[Recorded data]

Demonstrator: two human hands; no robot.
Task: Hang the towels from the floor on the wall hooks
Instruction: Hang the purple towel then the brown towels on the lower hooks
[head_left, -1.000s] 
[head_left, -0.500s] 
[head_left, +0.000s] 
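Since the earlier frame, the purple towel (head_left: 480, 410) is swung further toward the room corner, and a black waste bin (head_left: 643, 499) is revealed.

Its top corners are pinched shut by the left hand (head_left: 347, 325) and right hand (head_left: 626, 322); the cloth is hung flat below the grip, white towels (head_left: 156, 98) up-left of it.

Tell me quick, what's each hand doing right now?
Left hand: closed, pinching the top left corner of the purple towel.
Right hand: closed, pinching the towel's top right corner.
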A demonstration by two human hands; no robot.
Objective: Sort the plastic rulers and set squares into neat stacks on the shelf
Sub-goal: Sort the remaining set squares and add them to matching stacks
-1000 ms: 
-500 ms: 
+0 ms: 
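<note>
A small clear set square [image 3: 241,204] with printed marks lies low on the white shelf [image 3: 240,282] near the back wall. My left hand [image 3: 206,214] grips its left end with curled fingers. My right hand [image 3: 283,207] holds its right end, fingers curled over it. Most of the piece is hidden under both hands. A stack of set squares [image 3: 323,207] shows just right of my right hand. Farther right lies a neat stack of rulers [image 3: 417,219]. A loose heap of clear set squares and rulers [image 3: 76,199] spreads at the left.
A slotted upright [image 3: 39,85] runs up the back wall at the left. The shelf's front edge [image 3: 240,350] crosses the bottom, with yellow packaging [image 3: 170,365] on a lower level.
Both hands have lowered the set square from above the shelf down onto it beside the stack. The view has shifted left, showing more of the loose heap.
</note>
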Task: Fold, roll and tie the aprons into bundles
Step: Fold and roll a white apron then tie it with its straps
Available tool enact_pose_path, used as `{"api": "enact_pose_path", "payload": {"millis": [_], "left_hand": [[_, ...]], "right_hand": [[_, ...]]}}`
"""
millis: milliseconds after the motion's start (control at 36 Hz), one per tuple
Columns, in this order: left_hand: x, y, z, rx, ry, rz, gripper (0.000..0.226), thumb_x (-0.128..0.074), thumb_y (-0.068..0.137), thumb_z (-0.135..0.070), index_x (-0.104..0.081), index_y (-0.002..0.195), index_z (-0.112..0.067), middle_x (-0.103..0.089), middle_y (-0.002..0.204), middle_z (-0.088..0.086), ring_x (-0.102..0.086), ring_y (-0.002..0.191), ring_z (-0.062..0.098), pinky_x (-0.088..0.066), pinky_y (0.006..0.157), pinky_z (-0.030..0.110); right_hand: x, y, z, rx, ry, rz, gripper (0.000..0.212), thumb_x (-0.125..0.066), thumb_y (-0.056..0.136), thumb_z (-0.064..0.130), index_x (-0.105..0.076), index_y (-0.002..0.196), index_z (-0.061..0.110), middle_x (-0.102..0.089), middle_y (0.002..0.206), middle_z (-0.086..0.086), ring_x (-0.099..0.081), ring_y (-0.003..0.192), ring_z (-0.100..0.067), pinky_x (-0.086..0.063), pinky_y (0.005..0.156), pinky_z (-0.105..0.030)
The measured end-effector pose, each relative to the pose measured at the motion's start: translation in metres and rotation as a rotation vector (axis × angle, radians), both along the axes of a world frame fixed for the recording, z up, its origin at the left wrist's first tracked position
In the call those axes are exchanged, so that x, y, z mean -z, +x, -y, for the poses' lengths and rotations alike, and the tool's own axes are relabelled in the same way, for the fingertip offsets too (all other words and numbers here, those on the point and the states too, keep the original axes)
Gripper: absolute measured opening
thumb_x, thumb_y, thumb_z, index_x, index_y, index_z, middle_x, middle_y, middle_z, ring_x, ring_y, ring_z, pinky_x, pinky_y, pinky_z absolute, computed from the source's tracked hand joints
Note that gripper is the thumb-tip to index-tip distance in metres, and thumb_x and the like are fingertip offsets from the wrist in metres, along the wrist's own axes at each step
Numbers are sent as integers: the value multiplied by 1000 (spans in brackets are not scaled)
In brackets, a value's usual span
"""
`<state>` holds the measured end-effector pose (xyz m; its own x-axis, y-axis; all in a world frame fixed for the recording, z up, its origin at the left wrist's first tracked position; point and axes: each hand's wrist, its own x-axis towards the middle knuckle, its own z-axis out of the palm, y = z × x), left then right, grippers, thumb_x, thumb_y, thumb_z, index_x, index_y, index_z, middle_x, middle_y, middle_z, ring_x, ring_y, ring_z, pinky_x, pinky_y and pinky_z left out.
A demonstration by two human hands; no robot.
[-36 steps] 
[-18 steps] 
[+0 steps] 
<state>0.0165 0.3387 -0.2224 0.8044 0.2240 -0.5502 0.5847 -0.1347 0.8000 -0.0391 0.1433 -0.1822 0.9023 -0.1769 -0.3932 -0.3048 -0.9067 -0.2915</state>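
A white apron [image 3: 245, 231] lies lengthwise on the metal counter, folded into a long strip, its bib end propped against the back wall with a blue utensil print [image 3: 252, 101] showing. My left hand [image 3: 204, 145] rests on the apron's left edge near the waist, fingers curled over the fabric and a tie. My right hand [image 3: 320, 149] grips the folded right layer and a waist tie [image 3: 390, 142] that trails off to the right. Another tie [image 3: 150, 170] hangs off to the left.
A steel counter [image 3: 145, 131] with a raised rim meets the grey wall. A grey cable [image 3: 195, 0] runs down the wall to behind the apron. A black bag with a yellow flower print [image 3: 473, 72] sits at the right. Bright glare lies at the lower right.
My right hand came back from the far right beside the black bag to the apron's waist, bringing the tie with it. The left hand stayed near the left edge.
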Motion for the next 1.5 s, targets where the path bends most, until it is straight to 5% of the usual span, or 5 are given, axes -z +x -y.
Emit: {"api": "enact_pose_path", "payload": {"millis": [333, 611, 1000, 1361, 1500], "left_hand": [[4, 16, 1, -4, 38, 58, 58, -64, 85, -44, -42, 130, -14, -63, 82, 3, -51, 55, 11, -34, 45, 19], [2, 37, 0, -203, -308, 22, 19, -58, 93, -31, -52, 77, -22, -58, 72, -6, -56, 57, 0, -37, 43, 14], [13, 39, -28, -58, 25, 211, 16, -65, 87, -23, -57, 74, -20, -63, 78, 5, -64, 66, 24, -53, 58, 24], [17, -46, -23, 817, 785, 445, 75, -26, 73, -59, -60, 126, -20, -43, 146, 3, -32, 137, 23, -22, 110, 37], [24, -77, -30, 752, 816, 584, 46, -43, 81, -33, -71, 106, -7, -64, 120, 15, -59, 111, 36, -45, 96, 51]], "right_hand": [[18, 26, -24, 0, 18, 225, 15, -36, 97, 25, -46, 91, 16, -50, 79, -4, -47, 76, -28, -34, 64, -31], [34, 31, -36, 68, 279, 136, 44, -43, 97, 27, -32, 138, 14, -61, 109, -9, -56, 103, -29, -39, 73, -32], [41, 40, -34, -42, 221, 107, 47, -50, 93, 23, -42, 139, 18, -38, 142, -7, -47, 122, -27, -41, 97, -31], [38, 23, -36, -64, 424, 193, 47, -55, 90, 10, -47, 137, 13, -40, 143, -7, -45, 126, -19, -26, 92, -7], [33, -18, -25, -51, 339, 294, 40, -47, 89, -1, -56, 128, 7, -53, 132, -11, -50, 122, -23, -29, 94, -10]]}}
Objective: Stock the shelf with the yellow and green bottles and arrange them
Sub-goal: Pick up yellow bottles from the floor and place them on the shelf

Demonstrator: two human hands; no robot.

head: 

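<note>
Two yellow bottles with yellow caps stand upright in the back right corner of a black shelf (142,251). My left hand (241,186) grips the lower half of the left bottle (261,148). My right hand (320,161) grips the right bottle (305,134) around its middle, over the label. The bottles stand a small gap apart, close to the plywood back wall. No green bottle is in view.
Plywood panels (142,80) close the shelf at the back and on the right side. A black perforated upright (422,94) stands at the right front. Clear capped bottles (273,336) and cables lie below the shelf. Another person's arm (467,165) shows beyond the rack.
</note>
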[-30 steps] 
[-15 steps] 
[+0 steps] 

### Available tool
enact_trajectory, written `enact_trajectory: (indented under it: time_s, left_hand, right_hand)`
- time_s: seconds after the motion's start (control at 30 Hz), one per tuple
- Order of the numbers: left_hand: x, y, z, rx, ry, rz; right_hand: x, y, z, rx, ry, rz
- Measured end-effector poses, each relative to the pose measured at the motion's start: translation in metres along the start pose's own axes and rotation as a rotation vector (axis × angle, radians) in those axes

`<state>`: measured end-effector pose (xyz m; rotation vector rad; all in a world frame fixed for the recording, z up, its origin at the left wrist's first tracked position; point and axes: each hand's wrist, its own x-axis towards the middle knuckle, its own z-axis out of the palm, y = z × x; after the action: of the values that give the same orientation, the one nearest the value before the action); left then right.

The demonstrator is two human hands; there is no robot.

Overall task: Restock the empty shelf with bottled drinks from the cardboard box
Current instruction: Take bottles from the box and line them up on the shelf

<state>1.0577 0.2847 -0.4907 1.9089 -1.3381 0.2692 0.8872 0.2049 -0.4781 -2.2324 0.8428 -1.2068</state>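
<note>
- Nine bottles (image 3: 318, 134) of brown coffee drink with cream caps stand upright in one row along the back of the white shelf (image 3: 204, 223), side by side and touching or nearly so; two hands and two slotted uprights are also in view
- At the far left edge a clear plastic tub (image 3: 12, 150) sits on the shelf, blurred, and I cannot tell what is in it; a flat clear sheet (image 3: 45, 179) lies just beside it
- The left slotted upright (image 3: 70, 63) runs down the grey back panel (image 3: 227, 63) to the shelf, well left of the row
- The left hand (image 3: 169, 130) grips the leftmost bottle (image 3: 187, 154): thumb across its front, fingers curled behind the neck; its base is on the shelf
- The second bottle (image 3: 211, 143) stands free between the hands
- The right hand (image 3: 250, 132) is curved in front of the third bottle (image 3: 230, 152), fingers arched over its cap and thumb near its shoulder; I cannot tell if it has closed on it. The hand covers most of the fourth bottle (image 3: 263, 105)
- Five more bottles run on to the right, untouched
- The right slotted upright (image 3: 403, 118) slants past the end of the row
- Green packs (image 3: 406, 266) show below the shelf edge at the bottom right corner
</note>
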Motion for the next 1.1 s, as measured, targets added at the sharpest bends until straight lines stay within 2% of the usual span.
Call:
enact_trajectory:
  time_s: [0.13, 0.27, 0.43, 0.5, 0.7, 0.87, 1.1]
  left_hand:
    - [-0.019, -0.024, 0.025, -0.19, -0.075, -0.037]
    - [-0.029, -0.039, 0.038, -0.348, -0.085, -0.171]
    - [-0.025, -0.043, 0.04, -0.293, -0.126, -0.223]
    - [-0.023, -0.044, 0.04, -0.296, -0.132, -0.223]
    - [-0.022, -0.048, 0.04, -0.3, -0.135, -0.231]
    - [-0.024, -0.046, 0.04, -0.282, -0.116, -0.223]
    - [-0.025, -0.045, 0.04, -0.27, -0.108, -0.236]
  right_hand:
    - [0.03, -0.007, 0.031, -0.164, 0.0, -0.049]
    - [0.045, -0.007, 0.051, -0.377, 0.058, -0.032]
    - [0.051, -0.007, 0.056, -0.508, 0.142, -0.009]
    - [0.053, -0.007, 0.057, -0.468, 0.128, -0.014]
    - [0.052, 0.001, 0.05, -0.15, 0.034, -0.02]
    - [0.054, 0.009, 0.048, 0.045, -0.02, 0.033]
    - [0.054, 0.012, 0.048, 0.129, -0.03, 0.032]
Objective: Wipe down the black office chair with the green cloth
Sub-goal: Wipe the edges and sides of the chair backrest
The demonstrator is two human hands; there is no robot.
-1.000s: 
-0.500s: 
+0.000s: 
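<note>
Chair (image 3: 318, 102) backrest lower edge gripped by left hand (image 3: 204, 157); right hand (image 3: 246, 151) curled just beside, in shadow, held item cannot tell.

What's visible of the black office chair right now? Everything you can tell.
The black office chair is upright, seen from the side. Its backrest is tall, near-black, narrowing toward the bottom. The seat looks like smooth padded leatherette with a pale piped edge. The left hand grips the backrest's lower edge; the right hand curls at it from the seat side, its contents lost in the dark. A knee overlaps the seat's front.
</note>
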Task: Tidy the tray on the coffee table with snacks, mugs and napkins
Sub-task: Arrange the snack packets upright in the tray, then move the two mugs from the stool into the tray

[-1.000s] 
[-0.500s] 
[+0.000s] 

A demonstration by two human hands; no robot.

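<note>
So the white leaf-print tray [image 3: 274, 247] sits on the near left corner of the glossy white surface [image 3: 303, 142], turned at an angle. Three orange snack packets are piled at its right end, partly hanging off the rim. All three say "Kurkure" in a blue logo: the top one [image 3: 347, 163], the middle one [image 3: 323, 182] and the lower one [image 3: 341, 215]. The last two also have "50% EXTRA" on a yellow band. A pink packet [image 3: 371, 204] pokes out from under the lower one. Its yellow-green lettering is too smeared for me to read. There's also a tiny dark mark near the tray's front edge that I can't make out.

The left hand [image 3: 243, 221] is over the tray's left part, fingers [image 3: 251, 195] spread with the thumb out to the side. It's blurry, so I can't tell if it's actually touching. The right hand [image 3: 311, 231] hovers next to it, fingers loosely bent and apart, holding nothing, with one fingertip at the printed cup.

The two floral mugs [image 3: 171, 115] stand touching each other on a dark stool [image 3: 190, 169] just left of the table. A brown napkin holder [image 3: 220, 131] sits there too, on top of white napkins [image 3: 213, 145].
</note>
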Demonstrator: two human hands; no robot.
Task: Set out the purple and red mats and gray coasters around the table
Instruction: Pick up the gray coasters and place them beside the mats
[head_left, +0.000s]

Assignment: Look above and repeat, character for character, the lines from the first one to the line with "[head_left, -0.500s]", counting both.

Written solution:
Demonstrator: two human hands; no robot.
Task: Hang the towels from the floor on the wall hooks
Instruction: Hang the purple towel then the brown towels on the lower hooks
[head_left, -1.000s] 
[head_left, -0.500s] 

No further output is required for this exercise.